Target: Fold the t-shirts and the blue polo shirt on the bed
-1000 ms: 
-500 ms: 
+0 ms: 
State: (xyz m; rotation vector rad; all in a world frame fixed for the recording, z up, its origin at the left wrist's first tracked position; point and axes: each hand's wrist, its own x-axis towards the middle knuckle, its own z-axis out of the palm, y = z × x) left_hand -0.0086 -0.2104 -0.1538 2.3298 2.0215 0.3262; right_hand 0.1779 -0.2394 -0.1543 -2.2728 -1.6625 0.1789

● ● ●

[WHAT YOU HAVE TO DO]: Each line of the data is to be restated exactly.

[RESULT OF THE EXERCISE]:
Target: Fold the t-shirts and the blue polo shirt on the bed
-1000 ms: 
-500 ms: 
+0 ms: 
State: (xyz m; rotation vector rad; all in a world frame fixed for the recording, z up, its origin at the left wrist's first tracked position; point and axes: each hand's wrist, its own x-axis towards the middle knuckle, its own z-axis out of the palm, y = z × x) left_hand -0.0086 -0.2104 -0.1538 2.3298 2.0215 0.3262; right_hand 0.1779 -0.2394 -0.1543 -2.2728 -1.6625 0.1789

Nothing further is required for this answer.